Journal of Hydroinformatics ◽

10.2166/hydro.2018.087 ◽

2018 ◽

Vol 20 (6) ◽

pp. 1247-1267 ◽

Cited By ~ 3

Author(s):

Dilip Kumar Roy ◽

Bithin Datta

Keyword(s):

Coastal Aquifers ◽

Parameter Uncertainty ◽

Saltwater Intrusion ◽

Management Strategies ◽

Groundwater Extraction ◽

Aquifer Recharge ◽

Meta Model ◽

Aquifer System ◽

Multi Objective ◽

Input Parameters

Abstract Meta-model based coupled simulation-optimization methodology is an effective tool in developing sustainable saltwater intrusion management strategies for coastal aquifers. Such management strategies largely depend on the accuracy, reliability, and computational feasibility of meta-models and the numerical simulation model. However, groundwater models are associated with a certain amount of uncertainties, e.g. parameter uncertainty and uncertainty in prediction. This study addresses uncertainties related to input parameters of the groundwater flow and transport system by using a set of randomized input parameters.
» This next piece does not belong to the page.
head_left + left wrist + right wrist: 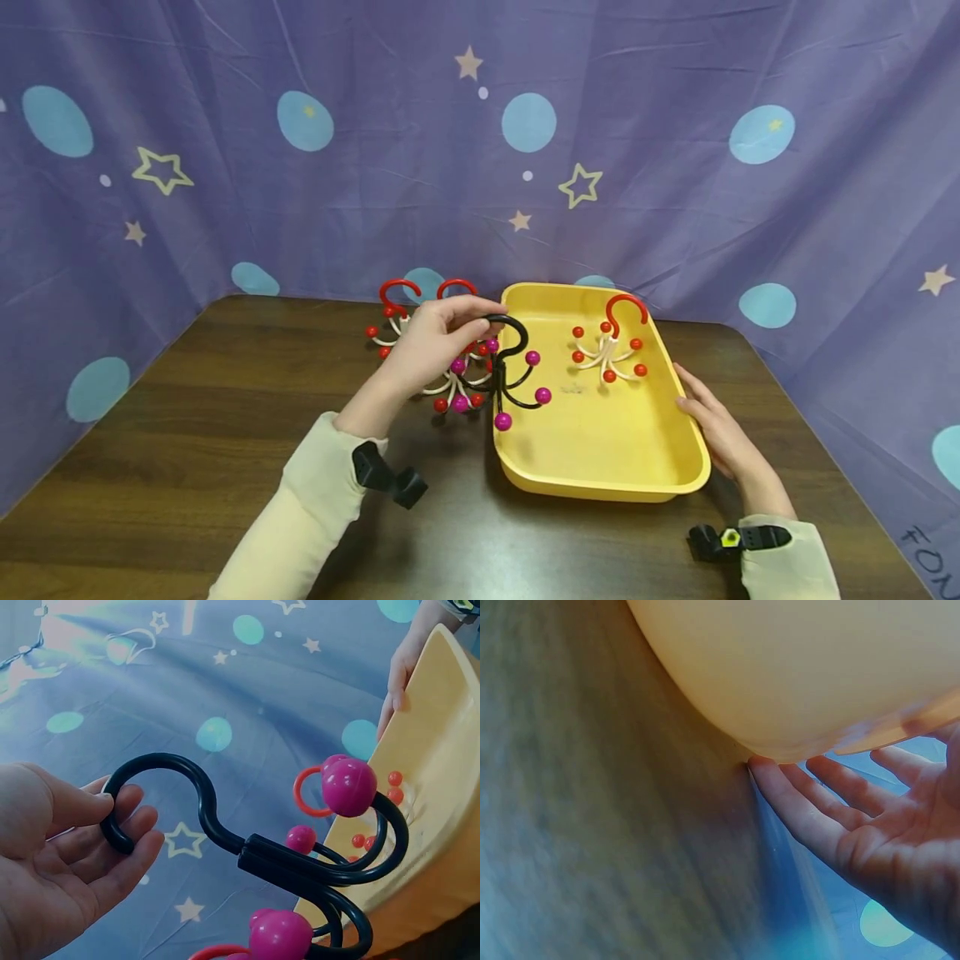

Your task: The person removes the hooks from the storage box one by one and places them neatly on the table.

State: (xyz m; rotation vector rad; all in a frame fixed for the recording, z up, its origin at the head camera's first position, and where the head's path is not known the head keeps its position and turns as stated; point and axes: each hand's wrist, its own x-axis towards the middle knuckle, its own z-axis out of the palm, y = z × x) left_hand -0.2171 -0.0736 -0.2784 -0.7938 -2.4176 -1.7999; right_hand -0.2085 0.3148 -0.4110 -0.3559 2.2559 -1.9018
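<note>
My left hand pinches the curved hook end of a black octopus-shaped hanger between thumb and fingers. Its curved arms end in magenta balls and hang over the left rim of the yellow tray. Inside the tray, to the right, stands a white hanger with red balls and a red hook. With its fingers fairly straight, my right hand touches the tray's right outer wall; the right wrist view shows its fingertips against the yellow wall.
Left of the tray, more white hangers with red hooks stand on the brown wooden table, partly hidden behind my left hand. A purple curtain with stars and dots hangs behind the table.
</note>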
Three meta-models are compared to characterize responses of water quality in coastal aquifers due to groundwater extraction patterns under parameter uncertainty. The ensemble of the best meta-model is then coupled with a multi-objective optimization algorithm to develop a saltwater intrusion management model. Uncertainties in hydraulic conductivity, compressibility, bulk density, and aquifer recharge are incorporated in the proposed approach. These uncertainties in the physical system are captured by the meta-models whereas the prediction uncertainties of meta-models are further addressed by the ensemble approach. An illustrative multi-layered coastal aquifer system is used to demonstrate the feasibility of the proposed approach. Evaluation results indicate the capability of the proposed approach to develop accurate and reliable management strategies for groundwater extraction to control saltwater intrusion.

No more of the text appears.